» **TASK DIRECTIONS**
No pictures in the copy. Write out the listing below exactly.

» **RECORDED DATA**
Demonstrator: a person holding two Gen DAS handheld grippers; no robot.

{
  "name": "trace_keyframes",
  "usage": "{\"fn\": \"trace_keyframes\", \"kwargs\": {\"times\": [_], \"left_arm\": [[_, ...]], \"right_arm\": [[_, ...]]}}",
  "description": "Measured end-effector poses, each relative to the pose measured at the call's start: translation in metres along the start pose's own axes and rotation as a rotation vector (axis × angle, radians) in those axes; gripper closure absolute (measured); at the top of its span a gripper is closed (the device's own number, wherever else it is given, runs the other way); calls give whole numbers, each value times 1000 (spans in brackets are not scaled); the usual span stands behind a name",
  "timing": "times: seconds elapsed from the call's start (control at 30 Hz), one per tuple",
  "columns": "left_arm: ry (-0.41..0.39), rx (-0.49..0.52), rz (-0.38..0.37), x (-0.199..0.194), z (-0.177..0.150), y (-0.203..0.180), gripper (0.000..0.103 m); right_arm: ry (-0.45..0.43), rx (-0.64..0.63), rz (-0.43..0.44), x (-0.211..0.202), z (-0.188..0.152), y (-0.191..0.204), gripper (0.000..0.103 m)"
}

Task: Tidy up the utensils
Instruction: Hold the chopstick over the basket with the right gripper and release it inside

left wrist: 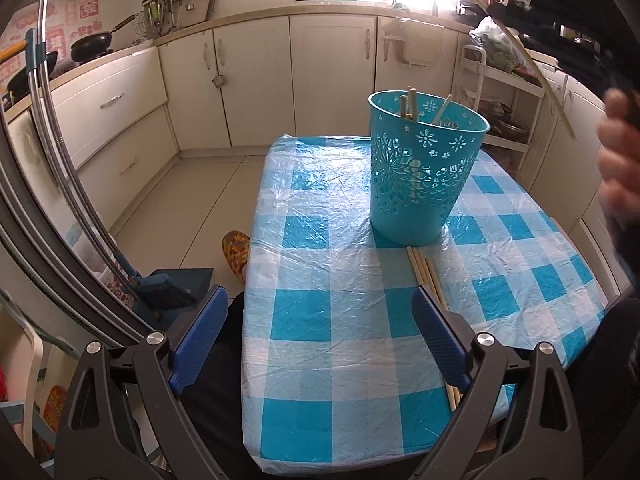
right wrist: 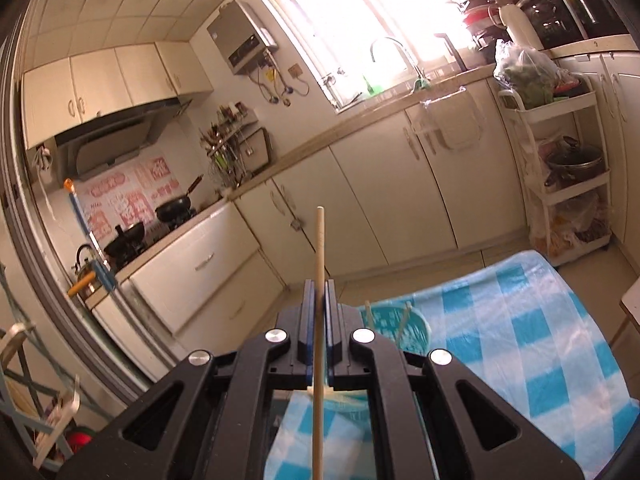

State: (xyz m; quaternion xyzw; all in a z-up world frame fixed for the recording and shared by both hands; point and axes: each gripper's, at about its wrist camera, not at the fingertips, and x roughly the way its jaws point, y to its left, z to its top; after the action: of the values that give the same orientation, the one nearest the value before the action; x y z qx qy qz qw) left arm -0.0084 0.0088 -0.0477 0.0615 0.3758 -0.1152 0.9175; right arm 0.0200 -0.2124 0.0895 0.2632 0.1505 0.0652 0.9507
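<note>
A turquoise perforated basket [left wrist: 422, 172] stands on the blue-and-white checked table [left wrist: 332, 340], with a few chopsticks [left wrist: 412, 106] leaning inside it. Several more pale wooden chopsticks [left wrist: 426, 276] lie flat on the cloth just in front of the basket. My left gripper [left wrist: 316, 328] hovers open over the near part of the table, nothing between its blue pads. My right gripper [right wrist: 319, 286] is shut on a single chopstick [right wrist: 319, 248], held high above the table; the basket [right wrist: 394, 326] shows below it. In the left wrist view that chopstick [left wrist: 536, 68] crosses the upper right beside a hand [left wrist: 618, 160].
Cream kitchen cabinets [left wrist: 256, 80] run behind the table. A white shelf trolley [right wrist: 560, 176] with pots stands at the right. A broom and dustpan [left wrist: 168, 292] lean at the left, and a foot in a patterned slipper [left wrist: 237, 254] is by the table edge.
</note>
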Motion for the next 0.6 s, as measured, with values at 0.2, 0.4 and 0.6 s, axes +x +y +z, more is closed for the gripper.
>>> {"fn": "trace_keyframes", "kwargs": {"times": [0.2,0.4,0.6], "left_arm": [[31,-34,7,16,1,10,14],[66,-68,9,34,0,18,14],[81,-75,5,40,-1,19,14]], "right_arm": [[-19,1,-59,47,13,-9,98],[5,-46,-130,77,3,-13,98],[39,-108,-173,85,-14,-13,98]]}}
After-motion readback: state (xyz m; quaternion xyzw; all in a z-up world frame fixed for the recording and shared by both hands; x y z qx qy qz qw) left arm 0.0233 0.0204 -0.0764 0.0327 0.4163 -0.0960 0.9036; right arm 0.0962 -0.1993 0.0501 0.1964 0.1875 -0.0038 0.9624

» **TASK ANSWER**
Demonstrator: a person holding two Gen DAS handheld grippers; no robot.

{
  "name": "trace_keyframes",
  "usage": "{\"fn\": \"trace_keyframes\", \"kwargs\": {\"times\": [_], \"left_arm\": [[_, ...]], \"right_arm\": [[_, ...]]}}",
  "description": "Measured end-effector poses, each relative to the pose measured at the call's start: translation in metres along the start pose's own axes and rotation as a rotation vector (axis × angle, radians) in those axes; gripper closure absolute (measured); at the top of its span a gripper is closed (the device's own number, wherever else it is given, runs the other way); calls give whole numbers, each value times 1000 (spans in brackets are not scaled); the usual span stands behind a name",
  "timing": "times: seconds elapsed from the call's start (control at 30 Hz), one per tuple",
  "columns": "left_arm: ry (-0.41..0.39), rx (-0.49..0.52), rz (-0.38..0.37), x (-0.199..0.194), z (-0.177..0.150), y (-0.203..0.180), gripper (0.000..0.103 m); right_arm: ry (-0.45..0.43), rx (-0.64..0.63), rz (-0.43..0.44), x (-0.211..0.202), z (-0.188..0.152), y (-0.191..0.204), gripper (0.000..0.103 m)"
}

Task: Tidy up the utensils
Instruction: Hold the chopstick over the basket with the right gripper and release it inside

left wrist: 
right wrist: 

State: (xyz m; quaternion xyzw; all in a z-up world frame fixed for the recording and shared by both hands; point and axes: each gripper's, at about its wrist camera, not at the fingertips, and x roughly the way its jaws point, y to its left, z to its top; after the action: of the values that give the same orientation, the one nearest the value before the action; x y z qx qy qz qw) left arm -0.0084 0.0088 -0.0477 0.0615 0.3758 -0.1152 0.9175; right arm 0.0200 -0.2124 0.0895 0.2632 0.1505 0.0652 0.9507
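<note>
A turquoise perforated basket [left wrist: 422, 172] stands on the blue-and-white checked table [left wrist: 332, 340], with a few chopsticks [left wrist: 412, 106] leaning inside it. Several more pale wooden chopsticks [left wrist: 426, 276] lie flat on the cloth just in front of the basket. My left gripper [left wrist: 316, 328] hovers open over the near part of the table, nothing between its blue pads. My right gripper [right wrist: 319, 286] is shut on a single chopstick [right wrist: 319, 248], held high above the table; the basket [right wrist: 394, 326] shows below it. In the left wrist view that chopstick [left wrist: 536, 68] crosses the upper right beside a hand [left wrist: 618, 160].
Cream kitchen cabinets [left wrist: 256, 80] run behind the table. A white shelf trolley [right wrist: 560, 176] with pots stands at the right. A broom and dustpan [left wrist: 168, 292] lean at the left, and a foot in a patterned slipper [left wrist: 237, 254] is by the table edge.
</note>
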Motion for the next 0.6 s, as measured, with values at 0.2, 0.4 and 0.6 s, axes +x +y +z, more is closed for the gripper.
>>> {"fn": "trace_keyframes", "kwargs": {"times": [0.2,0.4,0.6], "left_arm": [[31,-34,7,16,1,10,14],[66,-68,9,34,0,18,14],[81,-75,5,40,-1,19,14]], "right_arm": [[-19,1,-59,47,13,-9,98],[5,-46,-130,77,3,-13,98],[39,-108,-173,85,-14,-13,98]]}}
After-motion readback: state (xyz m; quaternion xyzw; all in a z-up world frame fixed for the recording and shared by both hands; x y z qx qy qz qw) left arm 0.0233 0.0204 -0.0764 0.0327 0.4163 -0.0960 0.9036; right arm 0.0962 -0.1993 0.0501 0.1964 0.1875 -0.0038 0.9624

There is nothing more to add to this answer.